The Government of Pakistan has a strong disaster management foundation built around the National Disaster Management Authority (NDMA), the Provincial Disaster Management Authorities (PDMA), and national legislation from 2010. In addition, the Government has well-established national development and disaster risk reduction frameworks, including the Pakistan Vision 2025, the National Disaster Management Plan (NDMP) 2012-2022, and National Flood Protection Plan (IV) (NFPPIV) 2015-2025. Humanitarian partners also work across different areas to ensure alignment of response with Government activities. The United Nations (UN) and humanitarians work closely with the NDMA, PDMA, Line Ministries, and the National Disaster Risk Management Fund (NDRMF) in support of these initiatives.

The Government of Pakistan, with support from international and national humanitarian and development partners, responded to the pandemic by strengthening response coordination, case management, disease surveillance, and testing services in laboratories, health systems and community mobilization to brace for the impact of COVID-19. The UN is working with the federal and provincial governments at multiple levels to aid coordinated management of COVID-19 preparedness and response. Through coordination mechanisms, the UN Office for the Coordination of Humanitarian Affairs (OCHA) has supported the Humanitarian Coordinator and Humanitarian Country Team by implementing the Global Humanitarian Response Plan, including supporting coordination structures at national and provincial levels through working groups with NDMA/PDMAs and relevant ministries and line departments.

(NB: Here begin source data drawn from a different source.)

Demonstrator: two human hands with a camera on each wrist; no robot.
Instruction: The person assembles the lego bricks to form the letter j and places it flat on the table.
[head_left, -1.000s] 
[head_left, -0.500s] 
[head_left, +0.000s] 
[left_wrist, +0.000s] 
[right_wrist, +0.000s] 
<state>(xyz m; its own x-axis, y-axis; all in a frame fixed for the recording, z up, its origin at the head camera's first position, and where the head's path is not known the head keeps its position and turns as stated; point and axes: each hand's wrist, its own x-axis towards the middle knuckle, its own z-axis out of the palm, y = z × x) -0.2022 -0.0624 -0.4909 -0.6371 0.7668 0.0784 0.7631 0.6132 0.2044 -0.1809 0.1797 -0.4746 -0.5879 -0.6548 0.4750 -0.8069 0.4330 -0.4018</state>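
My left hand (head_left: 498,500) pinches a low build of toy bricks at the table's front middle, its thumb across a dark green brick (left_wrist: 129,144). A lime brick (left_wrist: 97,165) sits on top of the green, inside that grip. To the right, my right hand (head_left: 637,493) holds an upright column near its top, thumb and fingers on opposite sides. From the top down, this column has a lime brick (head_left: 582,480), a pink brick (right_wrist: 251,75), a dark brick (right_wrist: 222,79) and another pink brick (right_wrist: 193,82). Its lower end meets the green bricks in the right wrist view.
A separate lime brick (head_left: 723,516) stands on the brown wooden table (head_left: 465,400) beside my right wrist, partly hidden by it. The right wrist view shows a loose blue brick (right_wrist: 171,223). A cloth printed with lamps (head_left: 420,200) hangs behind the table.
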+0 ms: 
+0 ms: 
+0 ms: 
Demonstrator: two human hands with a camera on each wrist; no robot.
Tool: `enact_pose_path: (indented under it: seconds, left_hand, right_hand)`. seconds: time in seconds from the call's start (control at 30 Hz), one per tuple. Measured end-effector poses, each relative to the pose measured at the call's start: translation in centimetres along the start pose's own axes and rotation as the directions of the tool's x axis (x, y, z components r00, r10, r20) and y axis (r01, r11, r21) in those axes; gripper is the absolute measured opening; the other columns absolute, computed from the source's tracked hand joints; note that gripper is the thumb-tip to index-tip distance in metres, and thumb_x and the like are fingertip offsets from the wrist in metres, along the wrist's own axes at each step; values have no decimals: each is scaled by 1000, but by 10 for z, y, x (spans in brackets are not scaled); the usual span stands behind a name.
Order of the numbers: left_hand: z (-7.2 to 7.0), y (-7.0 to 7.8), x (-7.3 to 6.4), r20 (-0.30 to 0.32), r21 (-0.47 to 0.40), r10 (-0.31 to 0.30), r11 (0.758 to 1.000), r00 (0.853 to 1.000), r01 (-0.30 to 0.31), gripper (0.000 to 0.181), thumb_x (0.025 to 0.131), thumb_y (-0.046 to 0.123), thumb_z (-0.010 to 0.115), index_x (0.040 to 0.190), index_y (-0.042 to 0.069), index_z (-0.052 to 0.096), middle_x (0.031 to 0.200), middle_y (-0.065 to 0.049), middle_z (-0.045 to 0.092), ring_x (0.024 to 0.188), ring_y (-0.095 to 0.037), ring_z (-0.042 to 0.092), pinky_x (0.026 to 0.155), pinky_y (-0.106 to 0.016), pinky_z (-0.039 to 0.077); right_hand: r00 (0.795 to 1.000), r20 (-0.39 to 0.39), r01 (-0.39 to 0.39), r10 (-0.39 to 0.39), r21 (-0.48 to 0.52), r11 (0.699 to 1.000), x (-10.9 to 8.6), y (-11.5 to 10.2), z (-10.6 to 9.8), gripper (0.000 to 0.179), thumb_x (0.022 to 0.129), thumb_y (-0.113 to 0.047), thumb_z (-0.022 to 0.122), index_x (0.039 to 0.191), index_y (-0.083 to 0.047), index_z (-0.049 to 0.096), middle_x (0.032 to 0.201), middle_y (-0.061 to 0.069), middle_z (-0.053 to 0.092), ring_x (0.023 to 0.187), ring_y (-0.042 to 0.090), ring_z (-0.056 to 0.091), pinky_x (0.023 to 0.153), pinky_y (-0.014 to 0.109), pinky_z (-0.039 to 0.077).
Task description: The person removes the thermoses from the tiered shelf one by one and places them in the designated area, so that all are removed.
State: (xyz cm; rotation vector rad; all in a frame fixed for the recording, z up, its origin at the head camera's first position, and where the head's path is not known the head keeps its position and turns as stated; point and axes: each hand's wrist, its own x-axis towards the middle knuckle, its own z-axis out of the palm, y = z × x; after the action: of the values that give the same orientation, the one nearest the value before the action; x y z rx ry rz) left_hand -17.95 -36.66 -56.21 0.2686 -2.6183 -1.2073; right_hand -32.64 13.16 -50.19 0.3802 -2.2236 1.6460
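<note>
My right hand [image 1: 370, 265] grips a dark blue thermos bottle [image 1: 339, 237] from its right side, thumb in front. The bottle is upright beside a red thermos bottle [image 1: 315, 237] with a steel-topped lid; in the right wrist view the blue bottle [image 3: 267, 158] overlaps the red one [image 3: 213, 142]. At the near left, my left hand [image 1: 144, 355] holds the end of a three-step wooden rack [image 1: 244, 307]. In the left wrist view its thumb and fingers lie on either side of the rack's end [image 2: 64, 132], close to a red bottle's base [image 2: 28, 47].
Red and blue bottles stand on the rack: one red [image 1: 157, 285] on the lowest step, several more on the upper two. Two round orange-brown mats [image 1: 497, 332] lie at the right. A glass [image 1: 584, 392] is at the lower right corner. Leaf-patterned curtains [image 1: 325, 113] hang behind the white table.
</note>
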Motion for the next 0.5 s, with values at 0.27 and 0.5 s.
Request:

Several agencies - including the World Bank, World Food Program (WFP), the UN High Commissioner for Refugees (UNHCR), United Nations Population Fund (UNFPA), the Food and Agriculture Organization of the UN (FAO), UN Children’s Fund (UNICEF), UN Women, and others - have coordinated in the country to achieve these goals and lessen the burden. For example, UNICEF has focused its Water, Sanitation, and Hygiene (WASH) response and capacity-building support by concentrating WASH/Infection Prevention and Control (IPC) interventions in 20 of 27 high-burden districts. This activity included drafting the National WASH/IPC COVID-19 Preparedness and Response Plan. Almost nine million people in the country have been supported with hygiene promotion services including COVID-19 prevention and control information, with close to five million people utilizing the additional handwashing stations in affected areas.